Similar as the preceding commit, we may try to do a zero-sized
allocation when reloading a reftable stack that ain't got any tables.
It is implementation-defined whether malloc(3p) returns a NULL pointer
in that case or a zero-sized object. In case it does return a NULL
pointer though it causes us to think we have run into an out-of-memory
situation, and thus we return an error.
Fix this by only allocating arrays when they have at least one entry.

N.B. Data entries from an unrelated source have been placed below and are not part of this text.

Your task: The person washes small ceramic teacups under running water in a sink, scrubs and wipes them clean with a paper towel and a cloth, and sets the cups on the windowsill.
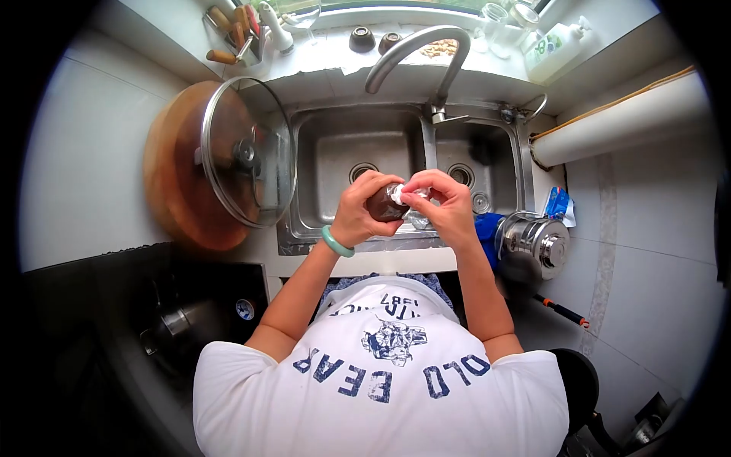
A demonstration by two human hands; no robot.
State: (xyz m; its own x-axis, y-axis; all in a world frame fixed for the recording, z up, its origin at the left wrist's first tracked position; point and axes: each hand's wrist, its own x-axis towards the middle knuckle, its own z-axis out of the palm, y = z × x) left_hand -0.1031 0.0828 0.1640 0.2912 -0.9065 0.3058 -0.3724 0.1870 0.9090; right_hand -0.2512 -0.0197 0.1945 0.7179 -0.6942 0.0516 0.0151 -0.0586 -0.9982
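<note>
Over the front edge of the sink, my left hand (362, 204) is wrapped round a dark brown, jar-like object (384, 204), with a green bangle (337, 241) on that wrist. A small crumpled white piece (397, 194) lies at the object's right end. My right hand (444, 204) pinches at this white piece with thumb and forefinger; whether it is paper, film or cloth I cannot tell. Just below my right fingers is something clear and shiny (417, 220), partly hidden. Both hands are close together, in front of the divider between the two basins.
A steel double sink (304, 164) lies beneath, with a curved faucet (430, 34) behind it. At left a glass lid (215, 179) leans against a round wooden board (171, 167). A steel pot (550, 245) stands at right. Cups and a soap bottle (554, 52) line the windowsill.
</note>
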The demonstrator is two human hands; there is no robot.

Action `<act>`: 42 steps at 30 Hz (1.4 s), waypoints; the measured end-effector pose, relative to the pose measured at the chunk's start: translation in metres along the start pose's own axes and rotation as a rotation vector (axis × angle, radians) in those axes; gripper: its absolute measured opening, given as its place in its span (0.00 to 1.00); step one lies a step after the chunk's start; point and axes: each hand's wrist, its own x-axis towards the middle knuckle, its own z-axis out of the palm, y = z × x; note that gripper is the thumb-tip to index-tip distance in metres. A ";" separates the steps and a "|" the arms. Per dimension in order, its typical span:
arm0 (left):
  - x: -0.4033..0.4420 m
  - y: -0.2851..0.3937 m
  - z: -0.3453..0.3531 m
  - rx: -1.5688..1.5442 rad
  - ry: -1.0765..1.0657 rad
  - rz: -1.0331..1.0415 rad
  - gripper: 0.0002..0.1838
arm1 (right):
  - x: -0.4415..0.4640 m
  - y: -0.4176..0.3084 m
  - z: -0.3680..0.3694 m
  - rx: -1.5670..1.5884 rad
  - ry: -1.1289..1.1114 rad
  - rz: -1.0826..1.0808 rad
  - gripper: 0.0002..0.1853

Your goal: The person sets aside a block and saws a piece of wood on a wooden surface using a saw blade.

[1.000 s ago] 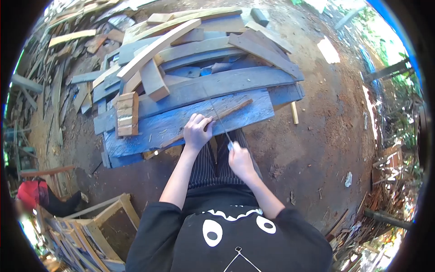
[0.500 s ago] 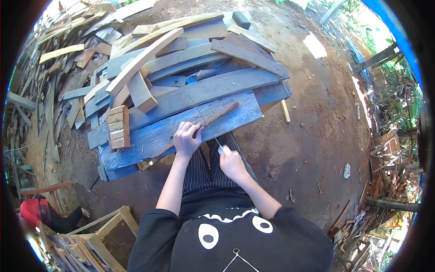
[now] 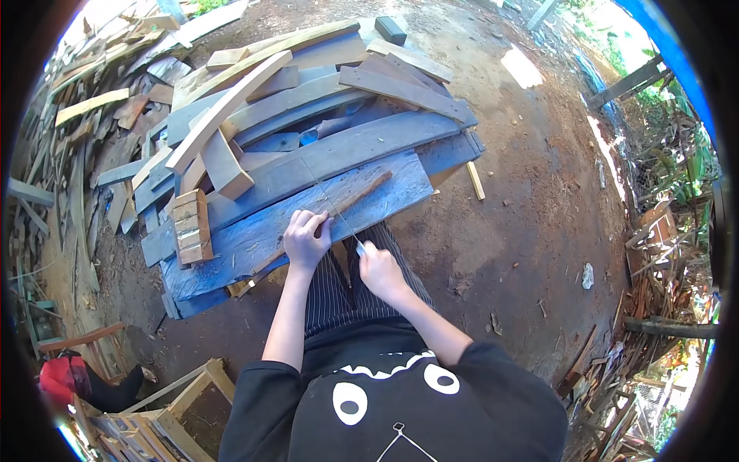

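Note:
My right hand [image 3: 382, 271] is closed around the pale handle of a long thin blade, which looks like a hand saw [image 3: 332, 203] seen edge-on. The blade points away from me and crosses a brown wooden stick [image 3: 360, 190]. My left hand [image 3: 306, 237] grips and presses the stick close to the left of the blade, its fingers curled over it. The stick lies slantwise on a wide weathered board [image 3: 223, 269]; its near end reaches past the board's front edge. The blade's teeth cannot be made out.
Behind the board lies a pile of planks [image 3: 323, 158]. A stacked wooden block [image 3: 192, 227] sits on the board's left part, and a dark box [image 3: 390, 31] stands at the back. Scrap wood [image 3: 69, 169] covers the left ground. A wooden frame [image 3: 185, 400] and red cloth [image 3: 61, 377] are lower left.
The view has shifted, so the bench appears slightly farther left. My right hand and the saw have moved slightly forward relative to my left hand, which still grips the stick.

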 end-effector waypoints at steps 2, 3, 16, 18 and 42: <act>0.001 -0.001 0.001 -0.002 -0.001 -0.001 0.05 | -0.035 0.012 -0.011 -0.013 -0.038 0.032 0.08; 0.001 -0.001 0.000 -0.004 -0.005 -0.003 0.05 | -0.043 0.013 -0.017 -0.021 -0.049 0.040 0.08; 0.000 -0.002 0.001 0.030 0.009 0.012 0.04 | -0.008 0.002 -0.005 0.000 -0.004 0.002 0.08; 0.001 -0.001 0.002 0.020 0.014 0.020 0.04 | -0.041 0.017 -0.014 -0.003 -0.046 0.018 0.06; 0.000 -0.001 0.000 -0.007 0.009 -0.003 0.05 | 0.014 -0.006 -0.002 0.002 0.002 -0.013 0.08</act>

Reported-by: Randall S. Becker <rsbecker@nexbridge.com>
Signed-off-by: Patrick Steinhardt <ps@pks.im>
Signed-off-by: Junio C Hamano <gitster@pobox.com>
It was reported [1] that Git started to fail with an out-of-memory error
when initializing repositories with the reftable backend on NonStop
platforms. A bisect led to 802c0646ac (reftable/merged: handle
allocation failures in `merged_table_init_iter()`, 2024-10-02), which
changed how we allocate memory when initializing a merged table.
The root cause of this seems to be that NonStop returns a `NULL` pointer
when doing a zero-sized allocation. This would've already happened
before the above change, but we never noticed because we did not check
the result. Now we do notice and thus return an out-of-memory error to
the caller.
Fix the issue by skipping the allocation altogether in case there are no
readers.
[1]: <00ad01db5017$aa9ce340$ffd6a9c0$@nexbridge.com>
Reported-by: Randall S. Becker <rsbecker@nexbridge.com>
Signed-off-by: Patrick Steinhardt <ps@pks.im>
Signed-off-by: Junio C Hamano <gitster@pobox.com>
In order to compact tables we need at least two tables. Bail out early
from `reftable_stack_auto_compact()` in case we have less than two
tables.
In the original, `stack_table_sizes_for_compaction()` yields an array
that has the same length as the number of tables. This array is then
passed on to `suggest_compaction_segment()`, which returns an empty
segment in case we have less than two tables. The segment is then passed
to `segment_size()`, which will return `0` because both start and end of
the segment are `0`. And because we only call `stack_compact_range()` in
case we have a positive segment size we don't perform auto-compaction at
all. Consequently, this change does not result in a user-visible change
in behaviour when called with a single table.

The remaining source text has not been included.